- Directions
All the data beneath this line is to be reproduced exactly.

- Supplied information
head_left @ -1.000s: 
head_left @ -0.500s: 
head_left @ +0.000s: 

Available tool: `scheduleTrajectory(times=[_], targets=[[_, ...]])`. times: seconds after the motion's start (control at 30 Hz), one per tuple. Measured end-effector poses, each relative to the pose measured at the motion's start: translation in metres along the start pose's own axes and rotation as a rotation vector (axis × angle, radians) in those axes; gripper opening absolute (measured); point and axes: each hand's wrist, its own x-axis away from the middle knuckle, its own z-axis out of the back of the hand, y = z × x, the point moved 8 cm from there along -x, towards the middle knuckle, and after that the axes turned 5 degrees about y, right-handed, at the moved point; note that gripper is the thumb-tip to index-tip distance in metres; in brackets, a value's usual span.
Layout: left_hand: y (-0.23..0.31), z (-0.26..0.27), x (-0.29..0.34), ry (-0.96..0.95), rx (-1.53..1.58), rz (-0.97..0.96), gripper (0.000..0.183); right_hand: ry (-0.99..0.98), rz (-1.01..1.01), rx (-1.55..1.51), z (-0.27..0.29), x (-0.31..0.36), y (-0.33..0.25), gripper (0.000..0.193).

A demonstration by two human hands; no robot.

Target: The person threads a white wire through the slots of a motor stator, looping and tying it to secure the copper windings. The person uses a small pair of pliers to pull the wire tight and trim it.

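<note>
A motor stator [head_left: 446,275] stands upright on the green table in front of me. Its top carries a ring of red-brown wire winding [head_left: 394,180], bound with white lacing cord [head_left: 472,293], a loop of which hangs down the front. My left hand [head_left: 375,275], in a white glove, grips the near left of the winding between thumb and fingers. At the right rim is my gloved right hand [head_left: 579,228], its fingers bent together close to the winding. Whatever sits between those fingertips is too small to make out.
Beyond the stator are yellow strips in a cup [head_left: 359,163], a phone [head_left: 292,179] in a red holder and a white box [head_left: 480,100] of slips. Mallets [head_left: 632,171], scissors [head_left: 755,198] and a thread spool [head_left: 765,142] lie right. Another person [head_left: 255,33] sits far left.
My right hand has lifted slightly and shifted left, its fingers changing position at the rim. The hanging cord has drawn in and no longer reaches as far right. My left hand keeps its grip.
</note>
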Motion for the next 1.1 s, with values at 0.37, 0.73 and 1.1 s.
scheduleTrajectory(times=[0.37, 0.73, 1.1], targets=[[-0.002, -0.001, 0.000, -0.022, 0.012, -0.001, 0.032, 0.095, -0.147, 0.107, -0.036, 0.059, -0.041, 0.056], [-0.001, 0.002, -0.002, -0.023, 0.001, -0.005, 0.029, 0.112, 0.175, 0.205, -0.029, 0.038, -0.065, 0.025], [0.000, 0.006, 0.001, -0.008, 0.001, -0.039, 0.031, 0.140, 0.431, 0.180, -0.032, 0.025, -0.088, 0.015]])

- Result
head_left @ -1.000s: 
head_left @ -0.500s: 
head_left @ +0.000s: 

Available tool: `scheduleTrajectory(times=[_], targets=[[_, ...]])`. times: seconds after the motion's start (control at 30 Hz), one per tuple. Measured end-effector poses, each relative to the pose measured at the motion's start: translation in metres along the start pose's own axes and rotation as a rotation vector (axis × angle, radians) in those axes; gripper opening absolute (measured); point and axes: each hand's wrist, its own x-axis away from the middle knuckle, its own z-axis out of the back of the hand, y = z × x, the point moved 8 cm from there along -x, towards the middle knuckle, and after that the axes turned 5 degrees about y, right-handed, at the moved point; note that gripper is the thumb-tip to index-tip distance in metres; in brackets, a value's usual span.
Layout: left_hand: y (-0.23..0.31), z (-0.26..0.27), x (-0.29..0.34), ry (-0.96..0.95), rx (-1.53..1.58), rz (-0.97..0.96), gripper (0.000..0.183); right_hand: ry (-0.99..0.98), rz (-1.01..1.01), rx (-1.55..1.51), z (-0.27..0.29), x (-0.31..0.36), y (-0.33..0.25), gripper (0.000..0.193).

A demonstration by two human hands; no robot.

Target: The person threads a white wire through the slots of a motor stator, looping and tying it to secure the copper windings. The person uses a small pair of pliers to pull the wire tight and trim it.

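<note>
A motor stator [head_left: 446,275] stands upright on the green table in front of me. Its top carries a ring of red-brown wire winding [head_left: 394,180], bound with white lacing cord [head_left: 472,293], a loop of which hangs down the front. My left hand [head_left: 375,275], in a white glove, grips the near left of the winding between thumb and fingers. At the right rim is my gloved right hand [head_left: 579,228], its fingers bent together close to the winding. Whatever sits between those fingertips is too small to make out.
Beyond the stator are yellow strips in a cup [head_left: 359,163], a phone [head_left: 292,179] in a red holder and a white box [head_left: 480,100] of slips. Mallets [head_left: 632,171], scissors [head_left: 755,198] and a thread spool [head_left: 765,142] lie right. Another person [head_left: 255,33] sits far left.
My right hand has lifted slightly and shifted left, its fingers changing position at the rim. The hanging cord has drawn in and no longer reaches as far right. My left hand keeps its grip.
</note>
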Motion for the next 1.1 s, with values at 0.37, 0.73 and 1.1 s.
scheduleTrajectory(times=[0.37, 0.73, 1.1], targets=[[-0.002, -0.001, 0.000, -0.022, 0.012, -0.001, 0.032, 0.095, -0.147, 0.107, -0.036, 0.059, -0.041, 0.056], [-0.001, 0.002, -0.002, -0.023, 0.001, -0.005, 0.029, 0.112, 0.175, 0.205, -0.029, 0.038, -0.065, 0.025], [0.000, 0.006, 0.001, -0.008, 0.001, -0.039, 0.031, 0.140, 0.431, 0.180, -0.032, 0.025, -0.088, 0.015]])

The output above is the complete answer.